ZWR - Das Deutsche Zahnärzteblatt 2008; 117(5): 203
DOI: 10.1055/s-2008-1081116
Editorial

© Georg Thieme Verlag Stuttgart · New York

Leiden auf Rezept

Cornelia Gins
Further Information

Publication History

Publication Date:
09 June 2008 (online)

Voltaire, der französische Aufklärer, war skeptisch gegenüber den Ärzten und behauptete: Ärzte geben Medikamente, von denen sie wenig wissen, in Menschenleiber, von denen sie noch weniger wissen, zur Behandlung von Krankheiten, von denen sie überhaupt nichts wissen. Seit Voltaires Zeiten hat die Medizin enorme Fortschritte gemacht. Die Krankheit per se ist keine unbekannte Größe mehr, und die Menschenleiber sind transparent geworden wie eine gut geputzte Glasscheibe. Die Medikamente aber sind der Unsicherheitsfaktor geblieben bei der modernen Medizin. Und die Medizin ist modern, es existiert kaum eine Krankheit, gegen die es nicht mindestens ein Medikament gibt. Aber was wissen wir wirklich von der „Medizin”, die wir unseren Patienten geben? Nun gut, da gibt es den „Waschzettel”, der jeder Packung beiliegt, mit dem sich die Pharmaindustrie im wahrsten Sinne des Wortes reinwäscht. Und den Apotheker kann man auch noch fragen. Nichtsdestotrotz bleiben die Nebenwirkungen von Arzneien das Problem, da sie nicht verhindert werden können. Die Komplikationen bzw. Arzneimittelzwischenfälle haben sich seit 1998 mehr als verdoppelt. Die Todesfälle haben sich sogar fast verdreifacht. Verschiedene Faktoren tragen dazu bei. So ist die Zahl der verschriebenen Medikamente insgesamt gestiegen, sodass auch mehr Nebenwirkungen gemeldet werden. Etwa 15 % des Anstiegs gehen auf neue Substanzen zurück, hauptsächlich Schmerzmittel. Werden Nebenwirkungen gemeldet, kann darauf reagiert werden, doch die Dunkelziffer ist hoch. In den wenigsten Fällen wird ein neu auftretendes Symptom beim Patienten als Nebenwirkung auf ein Medikament erkannt. So entwickeln sie gewissermaßen ein Eigenleben, verselbstständigen sich und bilden in der Summe wieder erneut Krankheitsbilder aus. Ein fataler Kreislauf. Der Sachverständigenrat im Gesundheitswesen schätzte in seinem Gutachten 2007, dass in Deutschland rund 80 000 Patienten jährlich wegen Nebenwirkungen ins Krankenhaus müssen. Die noch schlechtere Nachricht: mindestens 40 % dieser Fälle wären vermeidbar gewesen.

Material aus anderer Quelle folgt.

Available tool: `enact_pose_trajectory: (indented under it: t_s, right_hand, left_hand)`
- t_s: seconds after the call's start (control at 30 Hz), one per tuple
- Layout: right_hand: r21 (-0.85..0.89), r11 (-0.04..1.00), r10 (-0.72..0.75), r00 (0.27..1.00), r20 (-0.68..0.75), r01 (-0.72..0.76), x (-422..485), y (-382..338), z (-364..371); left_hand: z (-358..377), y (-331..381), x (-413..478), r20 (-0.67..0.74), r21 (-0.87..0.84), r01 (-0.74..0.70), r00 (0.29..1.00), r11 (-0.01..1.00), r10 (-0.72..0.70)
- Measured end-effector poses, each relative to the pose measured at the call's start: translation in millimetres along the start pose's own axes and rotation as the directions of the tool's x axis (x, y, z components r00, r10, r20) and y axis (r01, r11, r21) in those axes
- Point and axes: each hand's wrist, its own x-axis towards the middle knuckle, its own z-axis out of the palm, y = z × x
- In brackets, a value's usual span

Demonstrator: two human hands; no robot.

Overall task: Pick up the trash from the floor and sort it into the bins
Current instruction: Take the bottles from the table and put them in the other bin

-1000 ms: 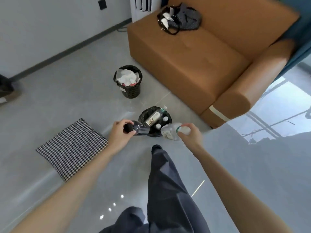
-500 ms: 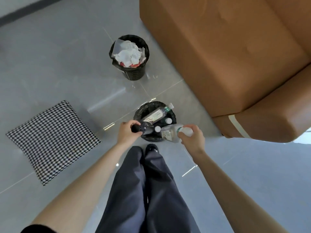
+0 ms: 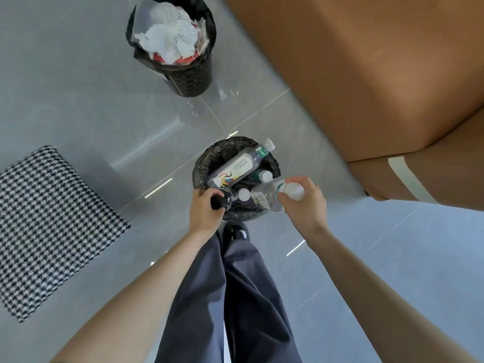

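Note:
A black mesh bin [image 3: 203, 166] stands on the floor just ahead of my feet, with several plastic bottles in it; one labelled bottle [image 3: 239, 166] lies across the top. My left hand [image 3: 203, 208] grips a dark bottle with a black cap [image 3: 222, 201] at its neck, over the bin's near rim. My right hand [image 3: 305, 203] holds a clear bottle with a white cap [image 3: 267, 196] by its top, tilted over the same bin. A second black bin [image 3: 192, 77], stuffed with crumpled white paper [image 3: 167, 35], stands farther away.
A brown sofa [image 3: 366, 61] fills the upper right, its arm close to the bottle bin. A black-and-white houndstooth cushion [image 3: 44, 226] lies on the grey tiled floor at the left. My grey trouser legs and a black shoe [image 3: 235, 231] are below the bin.
I have stepped up to the bottle bin and my head has tipped down, so both bins look larger. Both hands still hold their bottles, now lower over the bin's near rim.

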Motion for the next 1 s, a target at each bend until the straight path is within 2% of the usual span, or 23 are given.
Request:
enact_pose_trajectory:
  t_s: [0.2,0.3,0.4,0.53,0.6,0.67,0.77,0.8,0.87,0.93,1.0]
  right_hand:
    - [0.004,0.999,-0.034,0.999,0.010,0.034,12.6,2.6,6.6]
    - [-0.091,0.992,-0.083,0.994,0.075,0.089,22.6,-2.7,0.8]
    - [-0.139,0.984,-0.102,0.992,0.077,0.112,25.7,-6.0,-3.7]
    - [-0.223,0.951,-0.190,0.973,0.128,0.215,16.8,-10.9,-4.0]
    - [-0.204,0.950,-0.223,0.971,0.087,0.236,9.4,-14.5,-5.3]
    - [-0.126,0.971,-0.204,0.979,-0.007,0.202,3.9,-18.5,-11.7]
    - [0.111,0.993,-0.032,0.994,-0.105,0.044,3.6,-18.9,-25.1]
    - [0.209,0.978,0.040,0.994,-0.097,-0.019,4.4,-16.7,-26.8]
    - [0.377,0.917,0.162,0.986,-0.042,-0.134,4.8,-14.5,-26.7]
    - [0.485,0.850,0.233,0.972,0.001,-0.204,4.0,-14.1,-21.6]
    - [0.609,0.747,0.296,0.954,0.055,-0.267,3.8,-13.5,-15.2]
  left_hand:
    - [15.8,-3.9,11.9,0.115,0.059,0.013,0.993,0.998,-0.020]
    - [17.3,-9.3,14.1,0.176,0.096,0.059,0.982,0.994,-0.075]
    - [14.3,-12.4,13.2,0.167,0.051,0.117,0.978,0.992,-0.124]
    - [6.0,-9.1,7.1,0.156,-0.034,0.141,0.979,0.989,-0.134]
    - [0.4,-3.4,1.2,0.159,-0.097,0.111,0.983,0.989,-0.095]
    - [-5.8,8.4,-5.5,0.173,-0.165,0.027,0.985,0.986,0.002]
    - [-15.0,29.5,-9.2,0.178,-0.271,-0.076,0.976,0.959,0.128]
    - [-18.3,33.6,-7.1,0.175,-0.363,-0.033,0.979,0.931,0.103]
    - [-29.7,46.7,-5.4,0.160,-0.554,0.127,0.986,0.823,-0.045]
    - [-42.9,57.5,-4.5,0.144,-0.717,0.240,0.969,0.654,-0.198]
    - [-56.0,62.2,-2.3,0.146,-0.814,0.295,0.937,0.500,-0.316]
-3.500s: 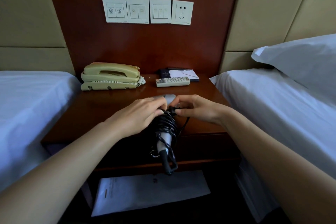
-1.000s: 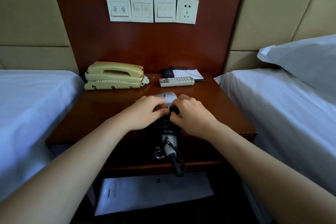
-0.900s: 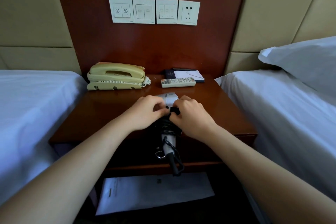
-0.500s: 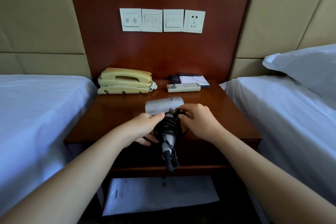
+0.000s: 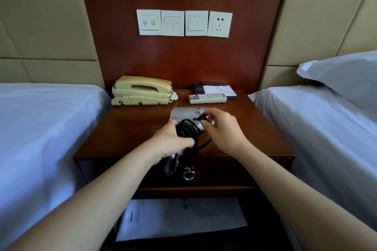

Die Lösung dieses Problems kommt der Quadratur des Kreises nah. Die moderne Medizin kann diesen Kreislauf nicht mehr verlassen, zumal der Patient durch den rezeptfreien Kauf von Medikamenten, die meisten auch nicht ohne Nebenwirkungen, durch die Kontrolle des Arztes rutscht. Die Zahnmedizin ist da gottlob ein wenig außen vor. Medikamente verschreiben ist nicht unser primärer Therapieansatz. Doch auf der Suche nach neuen Einnahmequellen geht auch die Zahnmedizin inzwischen andere Wege. Butox hatte zu früheren Zeiten ein sehr begrenztes Indikationsgebiet. Und heute?? Butox ist eine Nervengift. Nebenwirkungen? - Schauen wir mal!